Yes folks, it’s just like being a teenager again, only this time if you put in the ground work you’re 95% sure of getting a decent ride. Maps offer a wealth of information. By studying them you can learn a lot about the topography of an area before committing to riding it. Groups of contour lines mean the area is hilly. That blue line running through it is a creek. Put the two together and you may have a decent camp site, or the gully from hell. With a bit of practice you can equate the symbols on the maps to various landmarks when out riding. If, for instance, the track you want to take leaves the road you are on just before a thick set of contour lines on the map, you can look ahead for the hills and be prepared for the track to appear just before them. Rivers are good reference points, as are farm houses and stations, many of which are marked on topos and Magellan GPS mapping.

Plenty of Options

There is riding out there to suit everyone. From a quiet back road cruise to the most challenging killer trail, it can all be found by simply asking a land manager and studying a few maps. Okay, you’ll have duds, but with practice you’ll learn to find spots that will excite and challenge you. Be adventurous; don’t keep flogging the same trails…and the same people. Explore and discover!

Plan an Escape

One point many riders forget when planning a route is to factor in possible escape paths. If anything, escape routes are more important than the actual ride route, because you’ll really need them in an emergency. Is there a quick way out or a house handy? A closer option for fuel if things get tight? A hut to shelter in or a fast way out of the mountains if the weather turns bad?

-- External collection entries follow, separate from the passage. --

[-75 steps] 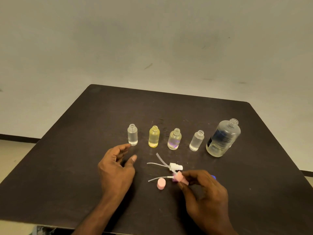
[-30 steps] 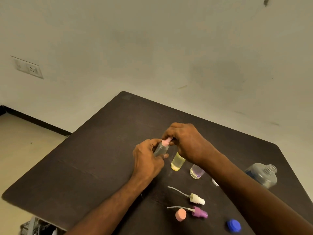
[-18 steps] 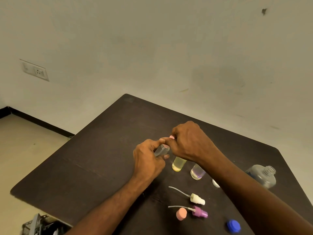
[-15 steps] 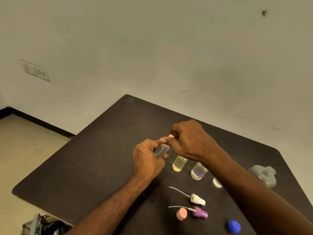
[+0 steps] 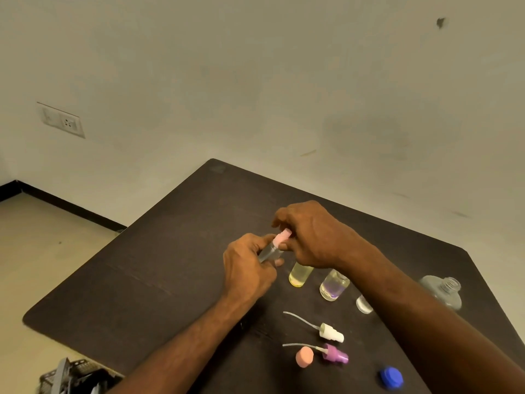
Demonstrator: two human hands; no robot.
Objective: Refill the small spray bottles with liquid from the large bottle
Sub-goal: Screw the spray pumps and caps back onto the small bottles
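Observation:
My left hand [image 5: 247, 268] grips a small clear spray bottle [image 5: 270, 253], tilted to the right above the table. My right hand [image 5: 312, 234] pinches the pink spray head [image 5: 282, 237] sitting on that bottle's neck. Below my right hand stand a yellow-liquid bottle [image 5: 298, 277] and a clear bottle with a purple tint [image 5: 332, 287], both open. Another small clear bottle [image 5: 363, 304] is partly hidden by my right forearm. The large clear bottle [image 5: 443, 291] stands uncapped at the right.
On the dark table [image 5: 170, 265] lie a white spray head with tube [image 5: 331, 332], a purple spray head with tube [image 5: 335, 355], a pink cap [image 5: 304, 356] and a blue cap [image 5: 392, 378]. A dark crate [image 5: 76, 378] sits on the floor at lower left.
My left hand picked up the leftmost clear bottle and my right hand brought the pink spray head onto its neck. In the last half second my right fingers shifted on the pink head.

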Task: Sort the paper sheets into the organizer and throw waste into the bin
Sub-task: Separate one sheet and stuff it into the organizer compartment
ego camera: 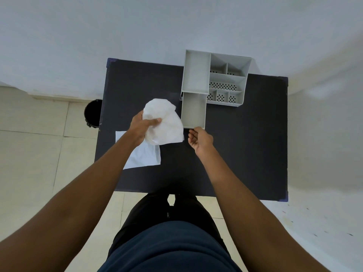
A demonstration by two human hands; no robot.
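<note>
1. Table [245, 144] lies under both hands.
2. Organizer [225, 79] sits beyond the right hand [200, 141], whose loosely curled fingers touch its pulled-out drawer [193, 111].
3. Crumpled paper [165, 122], pinched by the left hand [140, 126], probably waste: carry it left.
4. Flat sheet [143, 156] lies beneath.
5. Bin [93, 112] stands left, table edge intervening.

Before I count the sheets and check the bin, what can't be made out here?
Head view:
- Black bin: right part hidden by the table; inside too dark.
- Flat sheet: partly covered by left hand and crumpled paper; stack count unclear.
- Organizer drawer: handle hidden behind its front wall.
</note>
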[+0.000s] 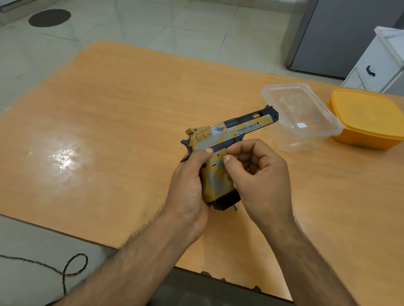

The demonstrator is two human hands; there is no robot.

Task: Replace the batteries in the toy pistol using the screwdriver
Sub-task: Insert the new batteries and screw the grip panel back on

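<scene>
A yellow, grey and black toy pistol point(235, 129) is held above the wooden table point(123, 117), barrel pointing up and to the right. My left hand point(188, 189) wraps the grip from the left, thumb on its side panel. My right hand point(257, 175) is on the right of the grip, thumb and forefinger pinched against the side panel near the trigger. A small metal tip point(236, 207) shows just below the grip, under my right hand; it may be the screwdriver. No batteries are visible.
A clear plastic container point(300, 117) stands on the table just beyond the barrel, with an orange lidded container point(369, 121) to its right. A dark cable point(27, 262) lies on the floor at the lower left. A white cabinet point(400, 63) stands beyond the table's right end.
</scene>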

If you have these points nailed before you leave home you will be less likely to get into strife if things turn bad.

Abbreviated Route Sheets

A very handy thing is to have a rough of the planned route written onto a strip of silver tape on the front guard or the fuel tank. It doesn’t need much info, just the outline. TL at T. 5ks to fuel. House near bridge. TR at Berry Rd. Just some landmarks so you’ve got an idea on what is coming up. Distances, approximate leg times, refuel points and the like can all be listed at home, and the information accessed by simply glancing down at the tape. It’s simple, but it works, and it saves dragging the maps out at every intersection.

Local Knowledge

The best way to ensure that the maps are correct or even that your proposed route is open, is to lay your map out on the counter of the local servo or the pub before you leave. Maps are magnets. Throw one down and in no time flat you’ll have three or four locals arguing over the finer points and tossing information at you at the speed of sound. Listen to every word, especially about landmarks to watch out for. If necessary, take notes and tape them to your bars.

Locals are also reasonably clued up on camping spots, the availability of water, food and fuel, and which pub has the best meals and the most comfy beds. That said be careful about trusting everything you’re told, and try to cross-check important stuff like fuel availability with others.